Lucy looked up, a curious envy at her heart. She saw the beautiful lady in pink, who had come across the room to greet the Dean. Was she beautiful? Lucy hurriedly asked herself. Perhaps not, in point of feature, but she held her head so nobly, her colour was so subtle and lovely, her eye so speaking, and her mouth so sweet, she carried about with her a preeminence so natural and human, that beauty was in truth the only word that fitted her. Now, as the Dean passed on from her to some one else, she glanced down at the little figure in terra-cotta satin, and, with a kindly diffident expression, she sat down and began to talk to Lucy. Marcia Wellesdon was a sorceress, and could win whatever hearts she pleased. In a few moments she so soothed Lucy's nervousness that she even beguiled from her some bright and natural talk about the journey and the house, and Lucy was rapidly beginning to be happy, when the signal for dinner was given, and a general move began.
At dinner Mr. Edwardes bestowed his conversation for a decent space of time—say, during the soup and fish—upon Mrs. Grieve. Lucy, once more ill at ease, tried eagerly to propitiate him by asking innumerable questions about the family, and the pictures, and the estate, it being at once evident that he had an intimate knowledge of all three. But as the family, the pictures, and the estate were always with him, so to speak, made, indeed, a burden which his shoulders had some difficulty in carrying, the attractions of this vein of talk palled on the young agent—who was himself a scion of good family, with his own social ambitions—before long. He decided that Mrs. Grieve was pure middle-class, not at all accustomed to dine in halls of pride, and much agitated by her surroundings. The type did not interest him. She seemed to be asking him to help her out of the mire, and as one does not go into society to be benevolent but to be amused, by the time the first entree was well in he had edged his chair round, and was in animated talk with pretty little Lady Alice Findlay, the daughter of the hook-nosed Lord-Lieutenant of the county, who was seated at Lady Driffield's right hand. Lucy noticed the immediate difference in tone, the easy variety of topic, compared with her own sense of difficulty, and her heart swelled with bitterness.
Then, to her horror, she saw that, from inattention and ignorance of what might be expected, she had allowed the servants to fill every single wineglass of the four standing at her right—positively every one. Sherry, claret, hock, champagne—she was provided with them all. She cast a hurried and guilty eye round the table. Save for champagne, each lady's glasses stood immaculately empty, and when Lucy came back to her own collection she could bear it no longer.
'Mr. Edwardes!' she said hastily, leaning over towards him.
The young man turned abruptly. 'Yes,' he said, looking at her in some surprise.

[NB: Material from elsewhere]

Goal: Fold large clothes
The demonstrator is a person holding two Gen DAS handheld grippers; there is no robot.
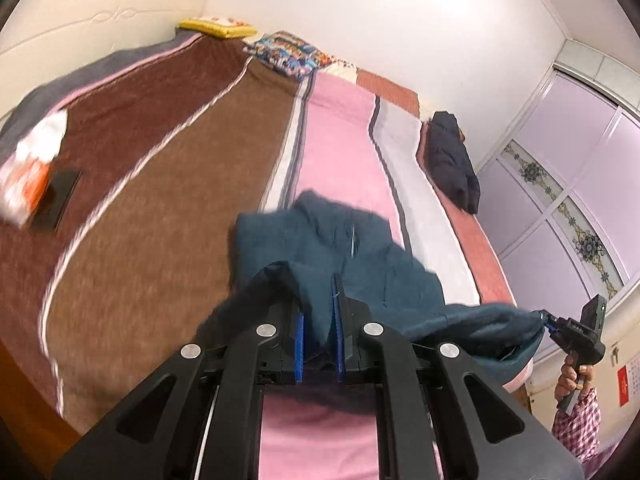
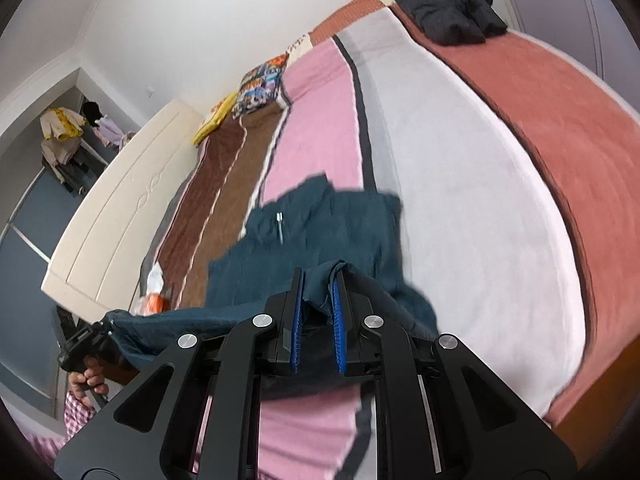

'Oh, Mr. Edwardes! can you ask some one to take these wineglasses away? I didn't want any, and it looks so—so—dreadful!'
The agent thought that Mrs. Grieve was going to cry. As for himself, his eye twinkled, and he had great difficulty to restrain a burst of laughter. He called a footman near, and Lucy was soon relieved of her fourfold incubus.
'Oh, but you must save the champagne!' he said, and, bending his chair backward, he was about to recall the man, Lucy stopped him.
'Don't—don't, please, Mr. Edwardes!' she said, in an agony.
He lifted his eyebrows good-humouredly, and desisted. Then he asked her if he should give her some water, and when that was done the episode apparently seemed to him closed, for he turned away again, and looked out for fresh opportunities with Lady Alice. Lucy, meanwhile, was left feeling herself even more unsuccessful and more out of place than before, and ready to sink with vexation. And how well David was getting on! There he was, between Mrs. Shepton and the beautiful lady in pink, and he and Mrs. Wellesdon were deep in conversation, his dark head bent gravely towards her, his face melting every now and then into laughter or crossed by some vivid light of assent and pleasure. Lucy's look travelled over the table, the orchids with which it was covered, the lights, the plate, then to the Vandykes behind the guests, and the great mirrors in between—came back to the table, and passed from face to face, till again it rested upon David. The conviction of her husband's handsome looks and natural adequacy to this or any world, with which her survey ended, brought with it a strange mixture of feelings—half pleasure, half bitterness.
'Are you from this part of the world, may I ask?' said a voice at her elbow.
She turned, and saw Colonel Danby, who was tired of devoting himself to the wife of a neighbouring Master of Hounds—a lady with white hair and white eyelashes, always apparently on the point of sleep, even at the liveliest dinner-table—and was now inclined to see what this little provincial might be made of.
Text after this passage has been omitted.